熱パ!クライマックス劇場BACK NUMBER
CSを制した日本ハムの真の強さとは?
セ覇者を脅かす「常勝軍団」の秘密。
text by
田口元義Genki Taguchi
photograph byNIKKAN SPORTS
posted2012/10/22 12:10
クライマックスシリーズ第2戦、ソフトバンク・内川の打球をバックホームしてピンチを救った陽岱鋼。走攻守三拍子そろった活躍で日本ハムの快進撃を支えている。
SHINJOらを擁した「最強外野陣」をも上回る捕殺数。
ライトの糸井も、「身体能力に頼らずミスを減らしたい」と常日頃から守備には細心の注意を払う。
レフトの中田にしてもそうだ。彼の場合、今季は外野手一の貢献者と言えるだろう。球団記録に並んだ19補殺。数字もさることながら、守備への意識の高さは目を見張るものがあった。
19個目の補殺は9月22日の西武戦で、二塁走者のオーバーランを刺したもの。このプレーについて中田は、「ランナーを見たら飛び出していたから」と淡々と振り返る。
本塁での補殺なら、肩の強さやポジショニングでカバーできるかもしれない。だが、ベースから飛び出した走者を刺すためには、相手の隙を瞬時に突ける集中力と的確な判断力が求められる。中田は、それがあったからこそ、これほどまでの補殺を記録できたのだ。
3人合わせた補殺数は31。これは日本一となった2006年、「最強外野陣」と謳われたSHINJO(新庄剛志)、森本稀哲、稲葉篤紀による20を大きく上回る。これだけでも、今季の日本ハム外野陣の守備がどれだけ優れていたかが窺えるだろう。
中田や稲葉の走塁に見えた、「常勝軍団」日ハムを象徴するプレー。
走塁にしても、守備と同じくらい日本ハムにとって勝利への大事な要素となっている。
それがはっきりと表れていたのが、第3戦だった。
日本ハム3点リードで迎えた6回の無死一、三塁のチャンス。6番・小谷野栄一のセカンドゴロで、三塁走者の中田が三本間に挟まれてしまう。アウトは必至。だが、中田はすぐにタッチされようとしない。自重し、三塁ベースへゆっくりと戻りながら、チラチラと走者を確認している。
中田は、一塁走者と打者走者が先の塁に進むまでの時間を稼いでいたのだ。
この彼の“見えないプレー”が、稲葉の走塁へと繋がっていく。
1死二、三塁でホフパワーがファーストゴロに倒れ、三塁走者の稲葉は三本間で立ち止まる。
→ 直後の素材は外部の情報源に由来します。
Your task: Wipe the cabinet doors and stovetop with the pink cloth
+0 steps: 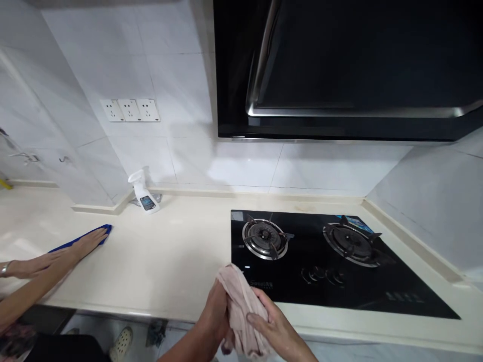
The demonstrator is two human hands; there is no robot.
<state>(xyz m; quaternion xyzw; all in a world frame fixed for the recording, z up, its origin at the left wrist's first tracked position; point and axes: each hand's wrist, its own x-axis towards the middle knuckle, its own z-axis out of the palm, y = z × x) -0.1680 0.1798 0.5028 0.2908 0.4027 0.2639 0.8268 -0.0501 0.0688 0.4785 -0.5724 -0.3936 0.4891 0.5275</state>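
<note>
A crumpled pale pink cloth (245, 311) is bunched between my two hands, just in front of the counter's front edge. My left hand (216, 312) grips its left side, with the fingers partly hidden behind the folds. On the other side, my right hand (274, 324) holds the cloth with the thumb lying across its front. Beyond the cloth, a black glass gas stove (294, 284) is set into the counter, its front left corner closest to my hands. Its left burner (265, 236) and right burner (350, 242) carry dark pan supports, and knobs (317, 273) sit between them.
At the left, another person's hands (71, 254) press a blue cloth (107, 231) onto the cream counter (162, 256). A white spray bottle (143, 193) leans by the wall corner. A black range hood (339, 75) overhangs the stove. Wall sockets (130, 110) are at upper left.
</note>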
ボールを持って追いかけるファーストの小久保裕紀が送球体勢に入った瞬間、稲葉は三塁ベースに戻りながらサードの松田のグラブの位置を確認し、送球の軌道上に体を入れる。狙い通り、ボールは稲葉の背中に当たりレフトファウルゾーンへ転がっていった。
貴重な追加点。稲葉は、「フェアなプレーではないかもしれないけど、それだけ大きな1点だった」と、この一連のプレーの重要性を説く。そして、こうも付け加えた。
「18年やって初めて、今日(練習の成果が)生きた」
1年どころか、18年に1回のプレーが大一番で出せる。この意識こそ、日本ハムが、わずか10年足らずで「常勝軍団」に変貌を遂げることができた大きな要素でもあるのだ。
これこそが、「常勝軍団」となった日本ハムを象徴するプレーでもあった。